In this episode of Picture Perfect, we visit Patrick Brown in Bangkok, Thailand to discuss photography and his forthcoming book Trading to Extinction, which documents the illegal trade of endangered animals in Asia. We then travel with Brown to Guangzhou, China, where he photographs restaurants that buy and serve exotic animals.
Brown describes the nuances of working with translators in difficult situations, and how they help him beyond merely translating.
Patrick Brown grew up in Perth, Australia, and taught himself to take pictures while working as a theater set builder. He was increasingly drawn to documentary photography and eventually sold his car and surfboard to pay for a trip to Malawi, where he spent six weeks documenting the work of a renowned Australian surgeon who had once saved his life. The resulting photographs became a major exhibition in Australia.

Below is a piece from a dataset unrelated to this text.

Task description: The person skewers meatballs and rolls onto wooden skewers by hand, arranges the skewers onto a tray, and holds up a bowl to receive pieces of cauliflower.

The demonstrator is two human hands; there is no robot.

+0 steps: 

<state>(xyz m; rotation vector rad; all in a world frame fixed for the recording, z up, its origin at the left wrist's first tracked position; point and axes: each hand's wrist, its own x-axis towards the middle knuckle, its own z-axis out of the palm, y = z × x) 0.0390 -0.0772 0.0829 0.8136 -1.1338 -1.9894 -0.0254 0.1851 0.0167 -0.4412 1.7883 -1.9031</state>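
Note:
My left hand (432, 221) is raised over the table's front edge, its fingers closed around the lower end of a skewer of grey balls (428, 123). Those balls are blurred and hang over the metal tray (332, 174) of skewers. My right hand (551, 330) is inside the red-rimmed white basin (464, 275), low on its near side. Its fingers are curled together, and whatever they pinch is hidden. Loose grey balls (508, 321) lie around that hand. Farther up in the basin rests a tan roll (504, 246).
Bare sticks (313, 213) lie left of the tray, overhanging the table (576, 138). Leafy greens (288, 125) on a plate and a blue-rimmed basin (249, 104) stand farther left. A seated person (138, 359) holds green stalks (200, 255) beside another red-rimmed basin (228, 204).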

In 1999, Brown moved to Southeast Asia to cover Vietnamese coal-mining strikes and the skyrocketing methamphetamine trade. He has spent most of the past decade documenting the illegal trade of endangered species, exposing its devastating effects and giving a voice to the people, places, and animals that he photographs. His project, titled Trading to Extinction, will be published by Emphasis Publishing this year.
Patrick Brown's work regularly appears in major publications including The New York Times, Der Spiegel magazine, the BBC, Time, and The Guardian. He won a World Press Photo award in 2004 for his work on the trade of endangered animals. Patrick's agency, Panos Pictures, is devoted to photographers covering global social issues.